You know, like when you talk down to yourself. Most of my stuff is about throwing away that idea that you’re worthless, which I sometimes do.”

Such a notion seems unfathomable for a musician whose music was hailed as “intoxicating” by The Guardian reviewing a February pub show in London.

“I’m proud of myself and all that stuff,” she says.

“But happiness doesn’t come from success. It comes from something else, which I haven’t worked out yet. I’m only 26.”

Barnett was born in Sydney and grew up at Church Point, 23 kilometres north of the city. Life at the Northern Beaches was like a “Home and Away set”, with weekdays spent at Pittwater High and weekends occupied by soccer and tennis.

Her mother was a classical ballet dancer and her father a graphic designer who became a production director for the Sydney Dance Company. Along with her older brother, Blake, the family frequented art galleries and the ballet, which Barnett now admits she pretended to hate but secretly found interesting.

She looked up to Blake and wanted to do everything he did. His enjoyment of CDs by Metallica, Silverchair, Offspring and Nirvana became her enjoyment, and when he began to learn guitar at 10, she shadowed him.

“I must have been eight when I heard Lithium by Nirvana. I was like, I could do that, easy,” she says with a laugh.

She began songwriting at primary school, on subjects including a fantasy boyfriend, friends, animals, and household items. “I wrote a song about my Doona,” she says. “Being in bed and sleeping under it.”

When she was 16, the family moved to Hobart. It was here at St Michael’s Collegiate girls’ school that she discovered a lyrical style she admired when an English class was spent deconstructing the lyrics to Paul Kelly’s To Her Door. She says it illuminated the possibilities of prose within songs.

After high school, she began an arts degree at the University of Tasmania. Art history was compelling, at times more so than music, but the romantic notion of being an artist or photographer faltered.

“I was s— at both,” she says.

All the while she penned songs derived from her diaries and played gigs.

By 20, she had moved to Melbourne and was living in Richmond, where she worked at a shoe shop.

Her first show was at the Empress Hotel in Fitzroy, in front of a handful of people.

After many “ups and downs”, in 2011 she joined a jangly sextet, Immigrant Union, where she met her future band mates, bassist Bones Sloane and drummer Dave Mudie.

To lend credence to her lounge-room-recorded I’ve Got A Friend Called Emily Ferris EP, in 2012, Barnett formed Milk! Records with her buddy and fellow songstress Jen Cloher. Barnett’s grandmother lent her $1000 for the pressing.

Since then, Milk! has released more than 20 albums, including Barnett’s The Double EP: A Sea Of Split Peas. A percentage of profits from the label’s current compilation, Milky White, will be donated to help save Victoria’s Leadbeater’s possum. “Milk! Records is community-based and driven,” she says. “We wanted to give the money to something worthwhile.”

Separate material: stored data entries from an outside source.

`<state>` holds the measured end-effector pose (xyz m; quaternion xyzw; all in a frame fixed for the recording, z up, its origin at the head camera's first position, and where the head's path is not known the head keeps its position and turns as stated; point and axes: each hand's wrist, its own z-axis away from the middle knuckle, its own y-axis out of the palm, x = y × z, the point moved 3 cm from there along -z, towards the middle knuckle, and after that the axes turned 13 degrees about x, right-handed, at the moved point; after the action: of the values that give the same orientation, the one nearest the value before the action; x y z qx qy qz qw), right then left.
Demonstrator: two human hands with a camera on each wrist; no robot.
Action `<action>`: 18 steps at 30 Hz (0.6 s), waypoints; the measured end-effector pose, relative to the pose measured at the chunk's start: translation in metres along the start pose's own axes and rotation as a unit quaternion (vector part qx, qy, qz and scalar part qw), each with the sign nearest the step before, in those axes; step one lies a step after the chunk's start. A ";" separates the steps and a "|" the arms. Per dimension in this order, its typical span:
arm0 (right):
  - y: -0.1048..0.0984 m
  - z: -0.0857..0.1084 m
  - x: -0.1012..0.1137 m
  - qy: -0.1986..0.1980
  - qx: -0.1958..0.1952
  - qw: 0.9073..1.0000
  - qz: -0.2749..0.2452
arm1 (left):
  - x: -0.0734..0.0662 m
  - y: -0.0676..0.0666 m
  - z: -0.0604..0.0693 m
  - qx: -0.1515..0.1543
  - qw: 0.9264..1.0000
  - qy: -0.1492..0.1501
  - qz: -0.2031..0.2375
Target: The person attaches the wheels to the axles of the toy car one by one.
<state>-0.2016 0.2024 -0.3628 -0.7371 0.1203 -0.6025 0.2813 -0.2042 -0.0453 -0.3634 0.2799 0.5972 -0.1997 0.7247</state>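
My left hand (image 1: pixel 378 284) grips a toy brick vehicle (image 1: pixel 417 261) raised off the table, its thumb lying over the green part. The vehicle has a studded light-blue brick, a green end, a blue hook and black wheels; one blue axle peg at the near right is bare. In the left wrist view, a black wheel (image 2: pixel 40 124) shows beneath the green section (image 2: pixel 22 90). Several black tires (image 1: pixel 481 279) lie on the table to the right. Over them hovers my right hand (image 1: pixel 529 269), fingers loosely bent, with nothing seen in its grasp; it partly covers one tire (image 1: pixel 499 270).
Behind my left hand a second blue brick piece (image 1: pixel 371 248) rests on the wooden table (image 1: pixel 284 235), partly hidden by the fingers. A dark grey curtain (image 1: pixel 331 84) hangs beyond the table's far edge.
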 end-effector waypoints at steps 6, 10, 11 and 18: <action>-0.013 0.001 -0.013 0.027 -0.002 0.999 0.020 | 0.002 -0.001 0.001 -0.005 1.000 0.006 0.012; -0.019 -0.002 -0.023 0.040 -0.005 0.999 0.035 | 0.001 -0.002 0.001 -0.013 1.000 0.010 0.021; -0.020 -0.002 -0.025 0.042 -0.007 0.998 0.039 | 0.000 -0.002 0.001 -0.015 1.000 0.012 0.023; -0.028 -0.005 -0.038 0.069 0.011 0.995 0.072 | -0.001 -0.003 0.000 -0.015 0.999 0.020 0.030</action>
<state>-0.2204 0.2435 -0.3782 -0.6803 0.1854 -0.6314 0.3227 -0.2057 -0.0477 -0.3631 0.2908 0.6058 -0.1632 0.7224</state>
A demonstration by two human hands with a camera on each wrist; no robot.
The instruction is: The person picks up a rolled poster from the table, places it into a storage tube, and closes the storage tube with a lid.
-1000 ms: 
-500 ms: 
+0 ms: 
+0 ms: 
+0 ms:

Right now Barnett is relishing her first proper Australian headline tour.

“It’s nice to be here after being away so long,” she says. “I get homesick when I’m overseas. I miss the place, but mostly the people.

“I love Australia. I love nature. I love getting out of the city and spending time in the bush.”  

» Courtney Barnett picked up the Best Independent Artist and Best Single awards (for Avant Gardener) at Wednesday night’s (October 8) Independent Music Awards in Melbourne. Barnett edged out fellow Melburnian Chet Faker, the John Butler Trio, Violent Soho and Sia to claim one of the Australian Independent Record Labels Association’s most prestigious awards.